Developers authenticate to your edge with a token that maps to a routing
namespace. You mint tokens; the developer runs beamd login --server <edge> --token <token>.
Flat vs namespaced
A token maps to a slug in your tokens.json:
- Flat (empty slug
"") — tunnels live directly at<name>.YOUR_DOMAIN. Best for personal use or a trusting team that coordinates names. Multiple flat tokens can coexist (e.g. several of your own machines). - Namespaced (a slug like
turing) — that developer's tunnels live under<name>.turing.YOUR_DOMAIN, so untrusted developers can't collide on names. Opt-in.
{
"<long random token>": "", // flat
"<another random token>": "turing" // namespaced under `turing`
}beamd add-developer
The one command that does everything — mint a token, append it to
tokens.json, write the DNS records, and pre-warm the wildcard cert:
# flat (default) — tunnels at <name>.YOUR_DOMAIN
beamd add-developer --config /etc/beamd/beamd.yaml
# namespaced — tunnels at <name>.hopper.YOUR_DOMAIN
beamd add-developer --slug hopper --config /etc/beamd/beamd.yamlIt prints the token once — send it over a private channel. Under Docker:
sudo docker compose exec beamd \
beamd add-developer --slug hopper --config /etc/beamd/beamd.yamlA non-empty slug is one developer → one token; add-developer refuses to issue a
second for the same slug (delete the old entry to rotate). Pass --skip-provision
to mint a token-only entry without touching DNS/certs.
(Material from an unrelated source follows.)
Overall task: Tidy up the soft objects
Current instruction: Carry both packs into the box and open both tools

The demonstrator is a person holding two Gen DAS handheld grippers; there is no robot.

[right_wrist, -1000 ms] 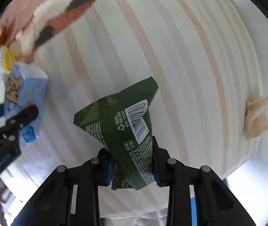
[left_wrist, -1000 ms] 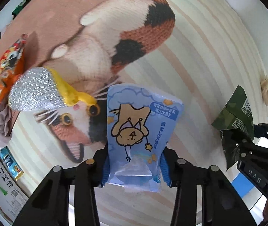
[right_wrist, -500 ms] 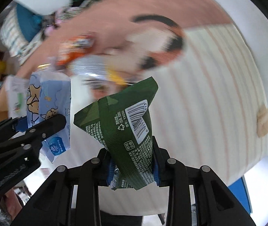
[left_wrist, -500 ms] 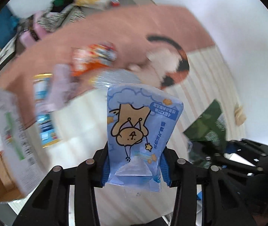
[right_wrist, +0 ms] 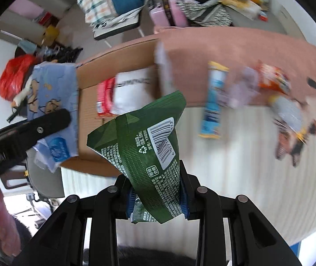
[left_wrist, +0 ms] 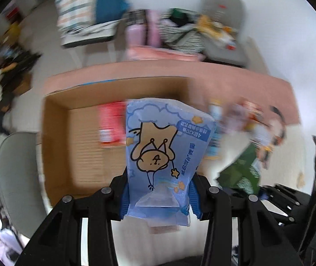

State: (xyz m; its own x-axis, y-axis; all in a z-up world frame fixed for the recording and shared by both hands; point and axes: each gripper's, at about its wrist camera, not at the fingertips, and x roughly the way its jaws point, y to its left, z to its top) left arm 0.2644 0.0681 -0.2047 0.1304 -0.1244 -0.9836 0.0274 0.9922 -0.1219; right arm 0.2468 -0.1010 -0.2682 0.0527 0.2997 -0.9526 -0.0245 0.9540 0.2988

beamd provision-dev (low-level)
If you'd rather manage tokens yourself, provision-dev does just the DNS +
cert-prewarm half for a slug (what add-developer wraps):
beamd provision-dev --slug hopper --config /etc/beamd/beamd.yamlThen add the token → slug entry to tokens.json by hand.
Reloading tokens
tokens.json is read at startup, so restart the edge after changing it:
sudo docker compose restart beamd # Docker
sudo systemctl restart beamd # systemdA restart briefly drops connected clients, but they auto-reconnect and replay their tunnels — URLs stay stable.
Revoking a developer
Delete their entry from tokens.json and restart. Their active sessions drop
immediately and they can't reconnect. (On the hosted service, API keys are
revoked from the dashboard or the REST API instead.)